All the data beneath this line is to be reproduced exactly.
═════ Raw data ═════
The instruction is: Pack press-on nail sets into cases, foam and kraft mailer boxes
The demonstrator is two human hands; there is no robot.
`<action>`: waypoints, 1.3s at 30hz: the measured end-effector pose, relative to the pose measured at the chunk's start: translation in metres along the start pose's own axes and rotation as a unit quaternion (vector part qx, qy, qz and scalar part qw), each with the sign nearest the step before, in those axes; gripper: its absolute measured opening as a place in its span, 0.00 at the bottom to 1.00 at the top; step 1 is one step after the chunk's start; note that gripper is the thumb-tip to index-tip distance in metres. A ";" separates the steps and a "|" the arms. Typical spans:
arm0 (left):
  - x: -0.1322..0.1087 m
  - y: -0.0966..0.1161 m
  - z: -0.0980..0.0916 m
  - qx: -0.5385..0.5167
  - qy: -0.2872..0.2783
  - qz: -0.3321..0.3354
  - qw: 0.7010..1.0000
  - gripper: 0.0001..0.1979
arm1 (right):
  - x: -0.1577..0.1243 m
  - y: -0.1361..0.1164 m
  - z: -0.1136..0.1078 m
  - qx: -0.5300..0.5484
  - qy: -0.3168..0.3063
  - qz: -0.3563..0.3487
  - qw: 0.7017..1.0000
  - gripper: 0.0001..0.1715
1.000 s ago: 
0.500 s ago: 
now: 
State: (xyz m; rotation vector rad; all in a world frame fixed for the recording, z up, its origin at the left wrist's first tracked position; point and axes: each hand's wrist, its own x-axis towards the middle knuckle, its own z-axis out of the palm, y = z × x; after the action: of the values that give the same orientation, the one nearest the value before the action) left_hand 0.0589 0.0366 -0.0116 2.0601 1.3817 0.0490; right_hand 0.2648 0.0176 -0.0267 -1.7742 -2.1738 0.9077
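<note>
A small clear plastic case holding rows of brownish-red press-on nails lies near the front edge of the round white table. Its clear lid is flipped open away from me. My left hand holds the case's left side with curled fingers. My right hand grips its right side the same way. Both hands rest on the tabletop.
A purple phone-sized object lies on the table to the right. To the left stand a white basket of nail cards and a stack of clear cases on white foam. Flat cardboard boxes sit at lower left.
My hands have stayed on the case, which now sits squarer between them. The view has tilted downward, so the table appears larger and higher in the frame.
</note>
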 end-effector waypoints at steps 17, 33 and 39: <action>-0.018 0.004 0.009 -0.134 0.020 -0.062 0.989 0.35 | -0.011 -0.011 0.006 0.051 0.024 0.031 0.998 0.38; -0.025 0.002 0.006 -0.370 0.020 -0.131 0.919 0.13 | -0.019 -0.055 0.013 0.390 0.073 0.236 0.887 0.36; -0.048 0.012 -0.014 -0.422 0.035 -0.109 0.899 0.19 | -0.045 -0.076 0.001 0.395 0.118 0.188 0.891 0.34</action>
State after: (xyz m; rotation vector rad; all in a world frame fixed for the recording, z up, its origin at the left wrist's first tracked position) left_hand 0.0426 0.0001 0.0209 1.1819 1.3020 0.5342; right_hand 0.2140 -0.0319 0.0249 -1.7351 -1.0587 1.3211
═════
*Task answer*.
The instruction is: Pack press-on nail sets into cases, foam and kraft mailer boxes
The demonstrator is two human hands; there is no robot.
`<action>`: waypoints, 1.3s at 30hz: the measured end-effector pose, relative to the pose measured at the chunk's start: translation in metres along the start pose's own axes and rotation as a unit quaternion (vector part qx, qy, qz and scalar part qw), each with the sign nearest the step before, in those axes; gripper: its absolute measured opening as a place in its span, 0.00 at the bottom to 1.00 at the top; step 1 is one step after the chunk's start; note that gripper is the thumb-tip to index-tip distance in metres. A ";" separates the steps and a "|" the arms. Typical spans:
arm0 (left):
  - x: -0.1322..0.1087 m
  - y: -0.0966..0.1161 m
  - z: -0.0980..0.0916 m
  - qx: -0.5385..0.5167
  - qy: -0.2872..0.2783
  - qz: -0.3321..0.3354
  - qw: 0.7010..1.0000
  - gripper: 0.0001..0.1979
arm1 (right):
  - x: -0.1577..0.1243 m
  - y: -0.1361..0.1164 m
  - z: -0.1136..0.1078 m
  - qx: -0.5300..0.5484
  - qy: -0.3168..0.3063
  - qz: -0.3563..0.3487
  - qw: 0.7017..1.0000
  - gripper: 0.0001..0.1715
1.000 s ago: 
0.500 s ago: 
now: 
State: (xyz m; rotation vector rad; all in a world frame fixed for the recording, z up, its origin at the left wrist's first tracked position; point and axes: each hand's wrist, its own x-axis towards the middle knuckle, its own z-axis out of the palm, y = z × x; after the action: of the values that give the same orientation, the one nearest the value before the action) left_hand 0.0589 0.0366 -0.0116 2.0601 1.3817 0.0490; right_hand 0.2648 0.0176 -0.0267 -1.7742 -2.1738 0.9077
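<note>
A small clear plastic case holding rows of brownish-red press-on nails lies near the front edge of the round white table. Its clear lid is flipped open away from me. My left hand holds the case's left side with curled fingers. My right hand grips its right side the same way. Both hands rest on the tabletop.
A purple phone-sized object lies on the table to the right. To the left stand a white basket of nail cards and a stack of clear cases on white foam. Flat cardboard boxes sit at lower left.
My hands have stayed on the case, which now sits squarer between them. The view has tilted downward, so the table appears larger and higher in the frame.
</note>
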 end-effector waypoints at steps 17, 33 and 39: <action>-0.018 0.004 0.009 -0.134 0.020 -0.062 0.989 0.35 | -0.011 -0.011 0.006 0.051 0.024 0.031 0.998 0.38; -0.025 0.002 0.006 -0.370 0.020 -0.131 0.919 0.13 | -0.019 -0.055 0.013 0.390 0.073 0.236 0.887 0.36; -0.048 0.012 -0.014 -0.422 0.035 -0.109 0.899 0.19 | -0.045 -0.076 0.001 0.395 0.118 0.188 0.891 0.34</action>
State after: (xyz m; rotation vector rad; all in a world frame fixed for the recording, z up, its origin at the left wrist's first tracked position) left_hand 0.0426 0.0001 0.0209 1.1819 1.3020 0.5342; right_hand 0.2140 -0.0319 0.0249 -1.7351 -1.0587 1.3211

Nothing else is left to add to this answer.